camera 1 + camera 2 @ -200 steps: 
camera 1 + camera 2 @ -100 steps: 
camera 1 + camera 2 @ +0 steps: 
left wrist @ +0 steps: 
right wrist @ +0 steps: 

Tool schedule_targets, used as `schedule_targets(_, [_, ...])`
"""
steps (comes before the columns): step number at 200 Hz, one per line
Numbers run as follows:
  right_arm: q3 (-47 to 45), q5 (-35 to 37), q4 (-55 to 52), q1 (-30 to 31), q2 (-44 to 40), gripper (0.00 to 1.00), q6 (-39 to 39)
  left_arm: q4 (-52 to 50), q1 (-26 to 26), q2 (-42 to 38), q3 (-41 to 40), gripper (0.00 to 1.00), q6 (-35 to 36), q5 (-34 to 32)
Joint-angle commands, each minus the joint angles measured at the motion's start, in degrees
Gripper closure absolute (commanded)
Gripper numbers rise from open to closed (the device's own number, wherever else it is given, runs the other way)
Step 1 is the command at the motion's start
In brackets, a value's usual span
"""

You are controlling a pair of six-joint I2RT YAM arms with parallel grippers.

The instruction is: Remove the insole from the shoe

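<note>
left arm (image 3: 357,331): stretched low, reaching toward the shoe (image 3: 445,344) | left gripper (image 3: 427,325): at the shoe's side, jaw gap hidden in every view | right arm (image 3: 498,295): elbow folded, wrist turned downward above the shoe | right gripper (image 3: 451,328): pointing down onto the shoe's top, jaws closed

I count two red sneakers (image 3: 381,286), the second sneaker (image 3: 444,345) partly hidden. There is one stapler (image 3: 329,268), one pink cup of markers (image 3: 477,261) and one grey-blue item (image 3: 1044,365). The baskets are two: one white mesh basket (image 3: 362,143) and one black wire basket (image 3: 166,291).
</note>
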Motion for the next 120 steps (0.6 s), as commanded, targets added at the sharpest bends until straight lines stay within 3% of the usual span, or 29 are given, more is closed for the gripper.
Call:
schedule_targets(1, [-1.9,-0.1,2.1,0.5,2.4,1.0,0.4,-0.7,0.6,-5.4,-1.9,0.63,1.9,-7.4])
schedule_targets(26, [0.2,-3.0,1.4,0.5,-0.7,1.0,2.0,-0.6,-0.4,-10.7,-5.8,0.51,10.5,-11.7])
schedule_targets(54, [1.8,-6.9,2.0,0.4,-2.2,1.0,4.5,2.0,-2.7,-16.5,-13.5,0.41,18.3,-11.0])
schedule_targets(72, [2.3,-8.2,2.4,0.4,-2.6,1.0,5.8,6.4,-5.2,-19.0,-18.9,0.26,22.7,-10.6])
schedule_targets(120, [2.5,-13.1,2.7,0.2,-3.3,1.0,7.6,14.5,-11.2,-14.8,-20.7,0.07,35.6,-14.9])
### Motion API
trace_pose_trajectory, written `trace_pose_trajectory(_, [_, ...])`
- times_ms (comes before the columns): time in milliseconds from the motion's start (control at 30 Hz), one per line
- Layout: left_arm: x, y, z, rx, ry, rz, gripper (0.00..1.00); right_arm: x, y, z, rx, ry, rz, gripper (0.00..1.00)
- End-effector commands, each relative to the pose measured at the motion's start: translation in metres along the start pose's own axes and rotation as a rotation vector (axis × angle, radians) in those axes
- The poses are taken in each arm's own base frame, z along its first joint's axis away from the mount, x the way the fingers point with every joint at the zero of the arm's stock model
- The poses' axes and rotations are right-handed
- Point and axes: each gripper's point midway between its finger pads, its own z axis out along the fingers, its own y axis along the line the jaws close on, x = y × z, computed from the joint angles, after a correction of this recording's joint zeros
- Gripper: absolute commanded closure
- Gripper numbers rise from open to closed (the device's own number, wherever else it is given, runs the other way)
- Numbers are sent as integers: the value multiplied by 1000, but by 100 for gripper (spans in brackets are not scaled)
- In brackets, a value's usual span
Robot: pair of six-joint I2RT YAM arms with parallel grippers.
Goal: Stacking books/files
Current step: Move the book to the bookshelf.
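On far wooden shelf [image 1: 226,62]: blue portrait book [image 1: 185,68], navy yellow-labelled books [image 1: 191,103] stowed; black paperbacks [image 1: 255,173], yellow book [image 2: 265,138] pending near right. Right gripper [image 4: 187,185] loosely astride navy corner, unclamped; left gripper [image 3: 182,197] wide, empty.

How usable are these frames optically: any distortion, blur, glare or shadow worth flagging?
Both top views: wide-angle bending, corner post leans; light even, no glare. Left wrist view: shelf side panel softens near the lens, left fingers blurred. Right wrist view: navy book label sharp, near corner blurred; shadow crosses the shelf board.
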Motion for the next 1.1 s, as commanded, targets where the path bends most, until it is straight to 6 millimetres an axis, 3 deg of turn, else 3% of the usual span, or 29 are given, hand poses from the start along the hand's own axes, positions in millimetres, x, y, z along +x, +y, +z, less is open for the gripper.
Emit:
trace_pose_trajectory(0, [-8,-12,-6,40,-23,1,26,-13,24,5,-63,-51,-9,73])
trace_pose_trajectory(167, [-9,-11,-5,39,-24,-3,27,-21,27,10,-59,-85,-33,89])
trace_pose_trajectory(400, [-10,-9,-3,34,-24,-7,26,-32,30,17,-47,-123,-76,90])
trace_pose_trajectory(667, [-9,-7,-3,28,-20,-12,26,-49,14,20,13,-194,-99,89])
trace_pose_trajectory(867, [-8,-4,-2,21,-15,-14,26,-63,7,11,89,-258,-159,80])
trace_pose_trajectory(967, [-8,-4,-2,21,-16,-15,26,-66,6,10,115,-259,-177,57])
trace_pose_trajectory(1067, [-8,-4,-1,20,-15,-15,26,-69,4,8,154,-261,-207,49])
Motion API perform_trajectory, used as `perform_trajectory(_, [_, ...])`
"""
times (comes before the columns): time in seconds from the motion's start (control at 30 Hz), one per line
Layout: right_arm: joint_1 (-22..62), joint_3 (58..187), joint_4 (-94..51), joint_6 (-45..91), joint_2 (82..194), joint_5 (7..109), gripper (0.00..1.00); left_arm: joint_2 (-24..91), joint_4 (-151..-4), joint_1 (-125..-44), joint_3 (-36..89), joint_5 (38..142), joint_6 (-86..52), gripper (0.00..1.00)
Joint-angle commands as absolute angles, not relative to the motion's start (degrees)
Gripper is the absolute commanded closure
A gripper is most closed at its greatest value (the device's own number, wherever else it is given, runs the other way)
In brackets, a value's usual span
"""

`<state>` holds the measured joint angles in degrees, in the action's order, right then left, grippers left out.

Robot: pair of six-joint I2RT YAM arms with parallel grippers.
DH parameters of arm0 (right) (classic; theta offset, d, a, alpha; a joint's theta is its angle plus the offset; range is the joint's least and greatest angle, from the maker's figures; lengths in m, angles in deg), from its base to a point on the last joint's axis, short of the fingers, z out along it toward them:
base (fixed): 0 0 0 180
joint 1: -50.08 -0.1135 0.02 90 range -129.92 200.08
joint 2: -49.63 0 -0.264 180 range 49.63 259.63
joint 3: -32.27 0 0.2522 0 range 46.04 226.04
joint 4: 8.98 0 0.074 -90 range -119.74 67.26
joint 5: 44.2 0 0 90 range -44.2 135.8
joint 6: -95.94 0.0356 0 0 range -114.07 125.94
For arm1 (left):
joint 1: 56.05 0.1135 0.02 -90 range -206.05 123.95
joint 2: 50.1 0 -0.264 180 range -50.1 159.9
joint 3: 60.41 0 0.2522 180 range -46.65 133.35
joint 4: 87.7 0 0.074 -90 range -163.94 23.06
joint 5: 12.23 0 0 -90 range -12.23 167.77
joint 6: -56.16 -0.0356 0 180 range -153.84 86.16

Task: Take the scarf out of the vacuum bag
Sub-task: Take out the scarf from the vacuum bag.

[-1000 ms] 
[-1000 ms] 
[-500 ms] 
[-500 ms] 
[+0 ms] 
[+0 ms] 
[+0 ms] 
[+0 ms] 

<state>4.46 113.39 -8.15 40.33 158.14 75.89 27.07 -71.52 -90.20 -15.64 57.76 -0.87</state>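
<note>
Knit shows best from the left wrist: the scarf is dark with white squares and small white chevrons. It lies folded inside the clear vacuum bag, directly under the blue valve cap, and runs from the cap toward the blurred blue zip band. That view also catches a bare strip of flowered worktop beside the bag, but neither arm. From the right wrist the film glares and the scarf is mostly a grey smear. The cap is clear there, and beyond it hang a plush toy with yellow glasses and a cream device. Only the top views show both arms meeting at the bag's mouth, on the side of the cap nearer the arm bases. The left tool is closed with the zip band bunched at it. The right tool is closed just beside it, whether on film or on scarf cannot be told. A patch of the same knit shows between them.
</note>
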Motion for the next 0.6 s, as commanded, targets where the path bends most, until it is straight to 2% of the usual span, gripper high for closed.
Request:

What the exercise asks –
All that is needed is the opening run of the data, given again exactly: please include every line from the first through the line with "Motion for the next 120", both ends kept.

Output below –
camera 1 + camera 2 @ -200 steps: 
camera 1 + camera 2 @ -100 steps: 
camera 1 + camera 2 @ +0 steps: 
left wrist @ +0 steps: 
right wrist @ +0 steps: 

Tool schedule_targets, used as `schedule_targets(_, [_, ...])`
"""
steps (comes before the columns): step number at 200 Hz, one per line
Numbers run as follows:
  right_arm: q3 (-47 to 45), q5 (-35 to 37), q4 (-55 to 52), q1 (-30 to 31), q2 (-44 to 40), gripper (0.00 to 1.00), q6 (-39 to 39)
  left_arm: q4 (-52 to 50), q1 (-26 to 26), q2 (-42 to 38), q3 (-41 to 40), gripper (0.00 to 1.00), q6 (-35 to 36), q5 (-34 to 32)
Joint-angle commands, each minus the joint angles measured at the motion's start, in degrees
Gripper closure absolute (commanded)
Gripper numbers rise from open to closed (the device's own number, wherever else it is given, runs the other way)
Step 1 is the command at the motion's start
In brackets, a value's usual span
"""

You are controlling a pair of six-joint I2RT YAM arms with parallel grippers.

The instruction is: Remove the insole from the shoe

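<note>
left arm (image 3: 357,331): stretched low, reaching toward the shoe (image 3: 445,344) | left gripper (image 3: 427,325): at the shoe's side, jaw gap hidden in every view | right arm (image 3: 498,295): elbow folded, wrist turned downward above the shoe | right gripper (image 3: 451,328): pointing down onto the shoe's top, jaws closed

I count two red sneakers (image 3: 381,286), the second sneaker (image 3: 444,345) partly hidden. There is one stapler (image 3: 329,268), one pink cup of markers (image 3: 477,261) and one grey-blue item (image 3: 1044,365). The baskets are two: one white mesh basket (image 3: 362,143) and one black wire basket (image 3: 166,291).
</note>
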Motion for the next 120 steps (0.6 s), as commanded, targets added at the sharpest bends until straight lines stay within 3% of the usual span, or 29 are given, more is closed for the gripper.

Nothing else is needed to complete the answer.